It’s football season. More specifically, it continues to be football season, since it’s been going on for months now. This is the only time of the year when I am seriously invested in two teams for the same sport, ever since Oklahoma blatantly stole my home basketball team away from me. It’s fine, it’s been five years, I don’t still weep about it late at night or have dreams of going to Oklahoma City and persuading all the players to get into a van with me where I will take them back where they truly belong. It’s whatever.
Being so invested in two teams at once (University of Washington and the Seahawks, if you were wondering) is both incredibly stressful and also incredibly stressful. Sorry, I ran out of adjectives. While watching the Seahawks do their best impersonation of a Junior Varsity high school team and debating whether the pain in my right arm is because the game is giving me a literal heart attack or because I ran into a door earlier, I decided it would be a good idea to make a list of the positive aspects of being a sports fan, because it can get incredibly hard to remember why we put ourselves through this kind of pain.
1) Beer. Thursday through Sunday, literally all hours of the day are up for drinking. Crack open that beer, friend, because this is America, and if you aren’t drinking beer and watching sports than you are doing it wrong. If you are watching “football,” also known in the land of the free as “soccer,” then wine is acceptable, or maybe absinthe. Actually strike that, no wine. If it was good enough for the prostitutes in Moulin Rouge it should be good enough for you.
2) Attractive Butts. There will always be butts for you to look at. You’ve got your cheerleader butts. You’ve got your football butts, baseball butts, pretty much all the butts you could ever want to look at. As a member of the female species who enjoys a nice piece of manslice from time to time, I don’t really care for the man butt. However, the more sports you watch, the more you develop at least some appreciation for them. This happens essentially in the same way as some people develop appreciation for fine cheese or opera or modern art—however, unlike those topics, your newfound appreciation will not make people want to fall asleep when you talk about it.
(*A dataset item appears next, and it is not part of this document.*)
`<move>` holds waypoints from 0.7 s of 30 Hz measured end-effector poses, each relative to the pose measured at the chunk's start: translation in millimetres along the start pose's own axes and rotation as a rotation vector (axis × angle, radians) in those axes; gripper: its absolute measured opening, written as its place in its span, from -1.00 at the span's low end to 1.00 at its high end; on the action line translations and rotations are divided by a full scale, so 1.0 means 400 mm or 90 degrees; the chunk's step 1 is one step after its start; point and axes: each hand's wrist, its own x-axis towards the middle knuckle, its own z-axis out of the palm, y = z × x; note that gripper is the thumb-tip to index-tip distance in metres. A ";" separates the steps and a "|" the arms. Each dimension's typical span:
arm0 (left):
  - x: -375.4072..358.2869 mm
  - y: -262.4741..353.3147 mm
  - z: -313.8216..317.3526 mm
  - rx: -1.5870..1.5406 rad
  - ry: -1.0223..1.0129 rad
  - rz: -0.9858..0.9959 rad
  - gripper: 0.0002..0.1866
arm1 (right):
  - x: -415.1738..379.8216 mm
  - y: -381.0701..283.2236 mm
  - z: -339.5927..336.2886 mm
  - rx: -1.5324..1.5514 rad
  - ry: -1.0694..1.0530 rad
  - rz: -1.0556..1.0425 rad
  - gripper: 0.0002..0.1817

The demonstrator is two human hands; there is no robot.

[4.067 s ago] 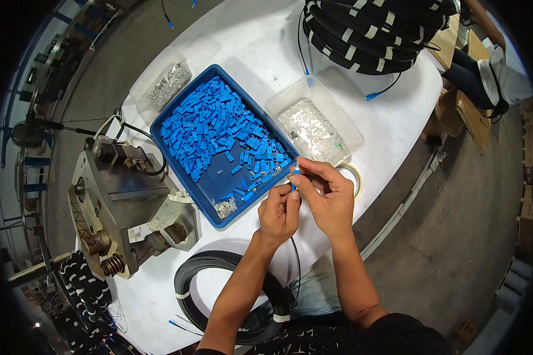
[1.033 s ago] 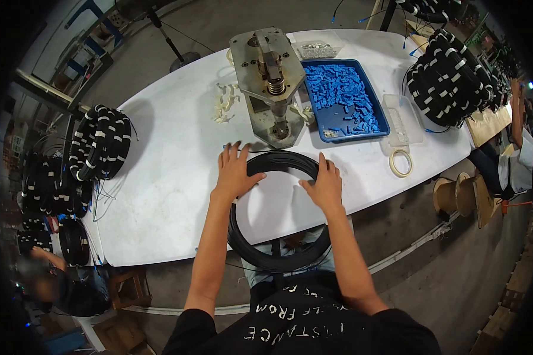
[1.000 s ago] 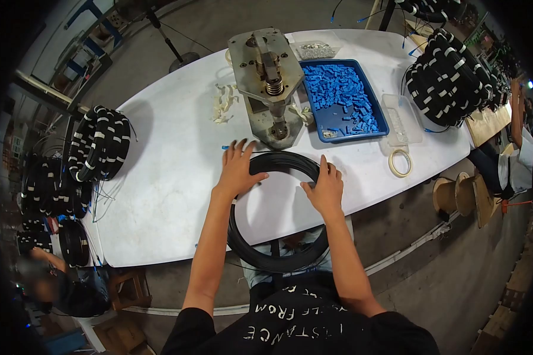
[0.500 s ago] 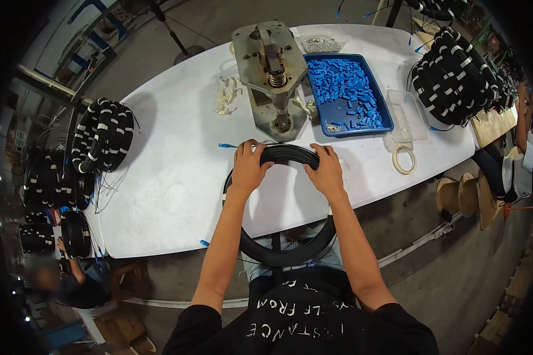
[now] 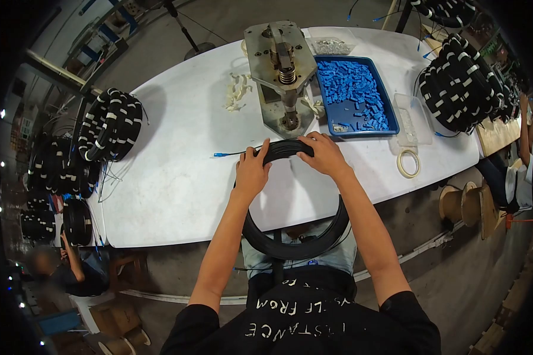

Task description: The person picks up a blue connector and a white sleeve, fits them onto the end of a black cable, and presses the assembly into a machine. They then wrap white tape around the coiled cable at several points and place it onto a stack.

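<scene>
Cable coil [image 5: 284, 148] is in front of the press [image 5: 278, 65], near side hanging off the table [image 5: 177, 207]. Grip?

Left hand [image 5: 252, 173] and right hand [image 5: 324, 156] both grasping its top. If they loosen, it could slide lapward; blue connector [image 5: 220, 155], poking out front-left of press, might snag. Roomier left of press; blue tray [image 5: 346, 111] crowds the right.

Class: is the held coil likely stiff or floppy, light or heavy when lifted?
The coil would probably flex but keep its shape, since its many turns form a round loop. It may feel fairly heavy, being thickly wound. The blue connector could swing, sticking out past the left hand on a thin lead.
</scene>
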 end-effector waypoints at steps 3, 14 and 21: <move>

3) Clothes. You get to look like a “cool kid” in your snapback, who totally did not get bullied in gym class or lose their two front teeth in an overly aggressive game of dodgeball.
4) Passion. You know how they say if you are good at dancing then you also have big feet and hands? Or something? Well, if you are really into sports, then maybe you will also be really into other people. You know? Science says that if you sometimes scream at strangers on your TV to get their shit together, then you are also a good kisser.
5) Food. When you actually physically attend a sports game, you can get a Bud Light for 12 dollars and a hot dog for 23, which sounds like it’s not a good deal. It’s not. It’s a really bad deal. But it DOES take stress eating to a new level, which is something that I appreciate. As a person who regularly turns “snacks” into full meals, I like that watching a baseball game means that I am essentially having a 9 course dinner. The Superbowl combines both food AND beer which makes it a more joyous occasion than that of the birth of your first child.
6) Fitness. I have burned countless calories running around my house yelling incredibly rude things at my TV that I absolutely can’t publish here because we have an easily offended student body. Or, possibly, because the things I am yelling are just really offensive. Sorry, I’ve been drinking absinthe all day. Can’t stop won’t stop. Party in the USA.